A Hobbled Anti-Spyware Law

California's Gov. Schwarzenegger has signed the state's first anti-spyware bill into law, but it doesn't do enough to terminate the growing use of spyware that logs your moves online.

Watered down. Toothless. Choose your metaphor for this limp piece of legislation. For all its good intentions, California's Consumer Protection Against Computer Spyware Act has too many holes and sets too high a bar to effectively prosecute offenders. Don't expect it to deter businesses from engaging in sneaky practices to get you to download keystroke-monitoring software.

Sure, California's SB1436 covers the outright criminal practices associated with spyware . For this piece at least, the term applies to software that is loaded onto your computer without your knowledge, with the potential to record your keystrokes, steal your personal data, and commandeer your computer, to name a few.

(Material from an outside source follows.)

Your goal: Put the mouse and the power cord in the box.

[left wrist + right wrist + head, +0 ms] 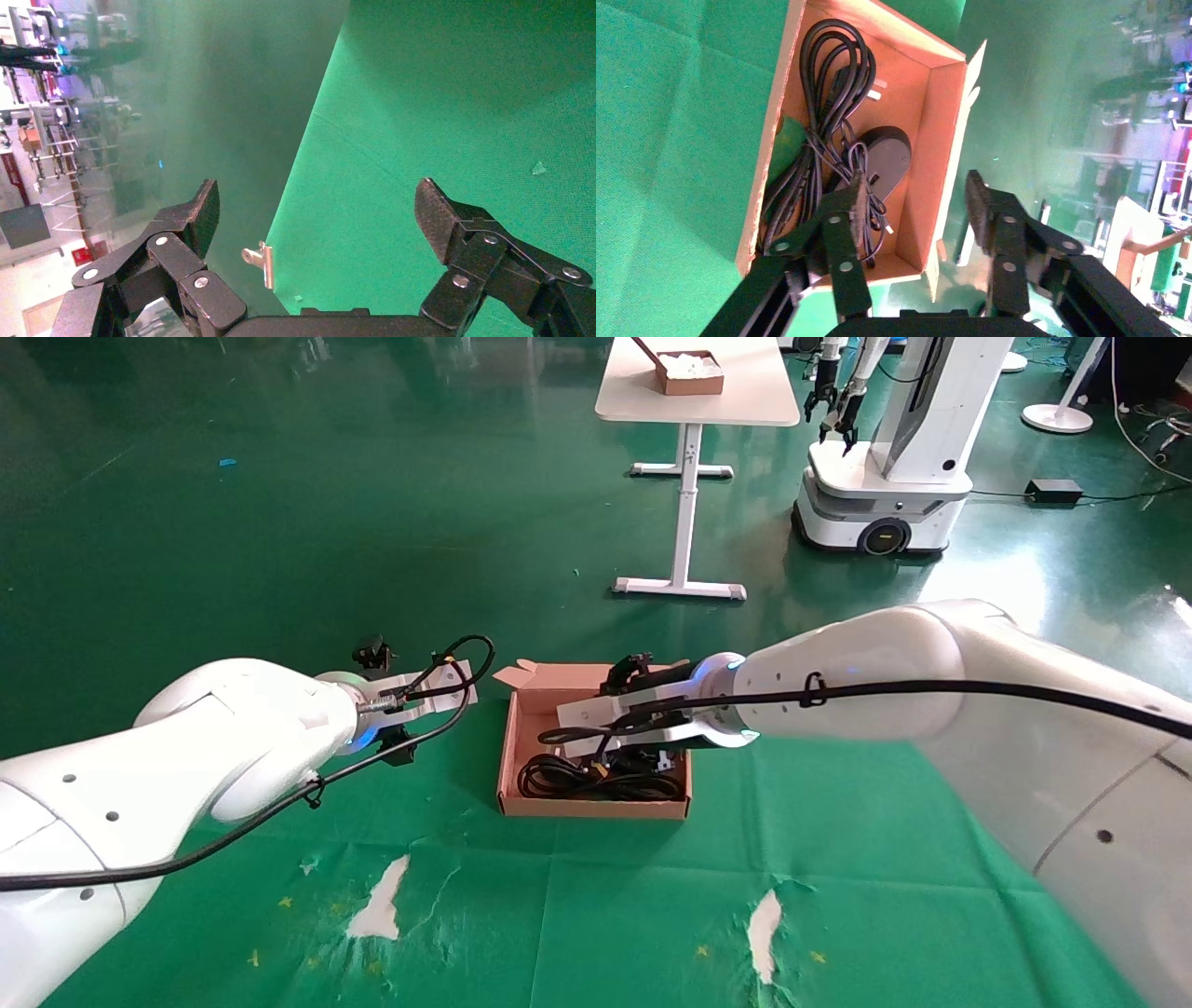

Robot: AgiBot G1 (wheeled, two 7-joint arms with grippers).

But here's the rub. The law also uses the phrase "intentionally deceptive means" to prohibit spyware-makers from taking control of a computer, or to collect personally identifiable information and generally spy on your online and computer use without your knowledge.

Notice and consent features in the law are not as strong as they were in the original bill, and there are plenty of ways clever coders -- should we say sneaky -- can get around some of the language and wink their way out of any prosecutions.

That's why critics say it has no teeth. Sure, you can sue companies for spyware practices under the law now. Good luck proving intent. Ask your local district attorney or your state attorney general's consumer protection bureau how that law might be used to prosecute offenders.

Then again, with all the cash that behavioral marketers are raking in with targeted ads, it's no surprise the bill was watered.

The fact is, companies that specialize in adware, such as Claria Corp. (formerly known as Gator) and Utah's WhenU, which is battling Utah's own anti-spyware bill, are doing a brisk business helping Yahoo and other blue-chip advertisers use your behavior online to target you with ads. Claria says it earned $35 million on $90 million in sales during 2003 and is looking to go public at some point.

Indeed, Claria's lobbyists were quite successful in changing some of the wording of the final version in California, according to people who tracked the legislation. Reed Freeman, Claria's chief privacy officer and one of Claria's Washington, D.C., lobbyists, would only say he is focused on the legislation that is working its way through Congress.

In a nascent industry such as behavioral marketing, there's already enough money sloshing around to hobble aggressive legislation that would have kept spyware, and in my view, adware from collecting a lot more than folks who approve it may be aware of. We've seen this debate over and over, notably with the financial services industry's ability to profit from your information.

By watering down this law, makers of adware (which does the same thing only somewhere in your download process you might have said yes to loading it on your computer), will be emboldened to push the envelope even more than they have already about how they track and profit from your behavior online.

Eventually, the more consumers realize how profitable their online behavior is to marketers, the more aggressive they'll be about whether to click on "yes" so quickly. Bring on the info brokers. In the meantime, expect to see more sites like this rating software that can sniff out and remove spyware, and adware for that matter.

And don't expect to see much stronger legislation in Congress compared to California's new law. It winks its way past what is, in effect, a sneaky way to do business.